Once a vulnerable router was compromised, SNMP also let the attackers obtain sensitive information about the network behind the router.

“A number of software tools can scan the entire network using SNMP, meaning that poor configuration such as using default or easy-to-guess community strings, can make a network susceptible to attacks”, the UK advisory said.

“Weak SNMP community strings, including the default ‘public’, allowed APT28 to gain access to router information. APT28 sent additional SNMP commands to enumerate router interfaces.”

The attackers also reconfigured compromised units to use the SNMP v2 protocol, which doesn’t support encryption.

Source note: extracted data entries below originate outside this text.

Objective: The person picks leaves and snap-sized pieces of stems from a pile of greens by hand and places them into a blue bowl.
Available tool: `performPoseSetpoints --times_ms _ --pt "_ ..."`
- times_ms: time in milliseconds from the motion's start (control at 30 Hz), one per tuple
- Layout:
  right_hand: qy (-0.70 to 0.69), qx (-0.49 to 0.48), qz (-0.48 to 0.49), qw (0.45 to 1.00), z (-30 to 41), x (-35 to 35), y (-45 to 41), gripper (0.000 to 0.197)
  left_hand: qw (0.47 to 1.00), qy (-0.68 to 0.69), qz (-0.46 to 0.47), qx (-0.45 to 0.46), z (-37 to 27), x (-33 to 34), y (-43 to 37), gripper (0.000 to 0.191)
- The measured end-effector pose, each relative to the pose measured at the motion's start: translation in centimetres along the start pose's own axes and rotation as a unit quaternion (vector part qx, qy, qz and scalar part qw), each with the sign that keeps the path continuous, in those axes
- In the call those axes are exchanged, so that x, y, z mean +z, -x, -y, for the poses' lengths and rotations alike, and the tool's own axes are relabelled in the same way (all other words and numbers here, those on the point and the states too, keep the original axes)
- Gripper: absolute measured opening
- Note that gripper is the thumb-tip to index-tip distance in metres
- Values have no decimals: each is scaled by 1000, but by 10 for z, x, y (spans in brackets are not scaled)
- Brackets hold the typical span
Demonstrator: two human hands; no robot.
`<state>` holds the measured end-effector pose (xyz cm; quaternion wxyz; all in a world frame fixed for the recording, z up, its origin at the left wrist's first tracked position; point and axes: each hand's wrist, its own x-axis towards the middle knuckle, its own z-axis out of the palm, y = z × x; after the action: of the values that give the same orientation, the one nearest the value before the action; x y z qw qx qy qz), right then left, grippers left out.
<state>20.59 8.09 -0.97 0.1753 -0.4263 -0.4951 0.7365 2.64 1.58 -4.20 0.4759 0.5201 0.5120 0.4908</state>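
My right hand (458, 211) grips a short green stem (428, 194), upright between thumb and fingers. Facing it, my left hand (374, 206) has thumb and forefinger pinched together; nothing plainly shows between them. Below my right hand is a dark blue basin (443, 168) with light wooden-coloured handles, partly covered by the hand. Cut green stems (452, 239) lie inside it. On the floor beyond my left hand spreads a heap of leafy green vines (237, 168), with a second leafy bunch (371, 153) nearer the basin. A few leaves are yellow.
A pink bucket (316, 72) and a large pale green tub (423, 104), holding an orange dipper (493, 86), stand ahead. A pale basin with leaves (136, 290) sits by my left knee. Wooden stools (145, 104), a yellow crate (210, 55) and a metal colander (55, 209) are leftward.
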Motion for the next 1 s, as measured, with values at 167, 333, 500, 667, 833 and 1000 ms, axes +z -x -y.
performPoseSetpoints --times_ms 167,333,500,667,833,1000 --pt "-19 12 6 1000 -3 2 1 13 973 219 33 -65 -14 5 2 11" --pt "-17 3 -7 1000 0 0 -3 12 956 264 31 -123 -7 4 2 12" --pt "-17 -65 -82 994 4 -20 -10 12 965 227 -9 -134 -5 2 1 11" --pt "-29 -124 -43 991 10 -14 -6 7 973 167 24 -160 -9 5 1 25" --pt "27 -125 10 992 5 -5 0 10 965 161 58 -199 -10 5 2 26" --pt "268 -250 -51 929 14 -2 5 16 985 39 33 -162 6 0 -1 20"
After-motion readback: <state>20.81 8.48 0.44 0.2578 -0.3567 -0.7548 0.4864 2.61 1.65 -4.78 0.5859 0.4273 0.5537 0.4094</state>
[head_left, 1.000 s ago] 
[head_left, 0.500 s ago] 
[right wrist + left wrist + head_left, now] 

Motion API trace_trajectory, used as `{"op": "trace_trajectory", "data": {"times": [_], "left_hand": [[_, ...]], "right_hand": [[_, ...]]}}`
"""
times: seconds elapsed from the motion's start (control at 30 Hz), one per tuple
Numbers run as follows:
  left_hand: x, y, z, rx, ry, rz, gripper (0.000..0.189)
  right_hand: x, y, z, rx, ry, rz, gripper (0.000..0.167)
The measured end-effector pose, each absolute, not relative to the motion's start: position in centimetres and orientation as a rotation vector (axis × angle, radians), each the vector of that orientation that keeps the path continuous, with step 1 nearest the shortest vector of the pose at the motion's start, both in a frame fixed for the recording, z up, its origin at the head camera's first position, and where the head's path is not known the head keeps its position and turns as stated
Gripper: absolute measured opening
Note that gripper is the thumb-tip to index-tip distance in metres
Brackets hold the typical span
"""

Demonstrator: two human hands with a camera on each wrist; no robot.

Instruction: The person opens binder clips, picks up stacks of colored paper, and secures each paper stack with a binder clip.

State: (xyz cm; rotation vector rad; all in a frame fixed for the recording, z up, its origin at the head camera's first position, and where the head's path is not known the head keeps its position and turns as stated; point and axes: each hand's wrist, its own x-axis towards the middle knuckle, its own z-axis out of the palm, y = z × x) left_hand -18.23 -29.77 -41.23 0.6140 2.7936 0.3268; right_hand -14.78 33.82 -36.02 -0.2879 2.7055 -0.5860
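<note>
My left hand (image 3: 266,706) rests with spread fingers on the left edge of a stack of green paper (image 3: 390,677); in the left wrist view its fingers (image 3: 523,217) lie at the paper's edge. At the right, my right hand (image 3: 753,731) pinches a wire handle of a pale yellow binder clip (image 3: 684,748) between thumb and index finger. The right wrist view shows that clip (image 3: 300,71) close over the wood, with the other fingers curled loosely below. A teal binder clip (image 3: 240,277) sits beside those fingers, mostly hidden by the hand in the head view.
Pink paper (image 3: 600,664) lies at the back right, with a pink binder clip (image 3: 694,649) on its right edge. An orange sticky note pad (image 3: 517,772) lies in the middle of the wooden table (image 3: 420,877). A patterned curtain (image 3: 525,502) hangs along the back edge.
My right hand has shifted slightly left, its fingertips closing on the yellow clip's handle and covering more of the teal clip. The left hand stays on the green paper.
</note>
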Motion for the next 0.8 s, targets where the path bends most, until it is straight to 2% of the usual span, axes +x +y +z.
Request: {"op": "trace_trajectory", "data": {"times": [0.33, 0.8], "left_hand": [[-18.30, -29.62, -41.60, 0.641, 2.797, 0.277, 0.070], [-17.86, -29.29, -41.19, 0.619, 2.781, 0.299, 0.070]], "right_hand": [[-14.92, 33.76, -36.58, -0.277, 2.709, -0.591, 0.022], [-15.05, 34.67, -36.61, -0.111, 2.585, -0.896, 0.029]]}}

The attackers then deployed to the router malware called Jaguar Tooth, which the agencies said collects device information, exfiltrates data using the Trivial File Transfer Protocol, and enables unauthenticated backdoor access.

Once in control of the router, attackers were also able to use the compromised device's command line interface to discover other devices on the network, using the Address Resolution Protocol (ARP).

Cisco’s 2017 advisory did not nominate hardware devices subject to the vulnerability, but rather listed nine vulnerable SNMP Management Information Bases (MIBs), and told users disabling those MIBs would protect the routers.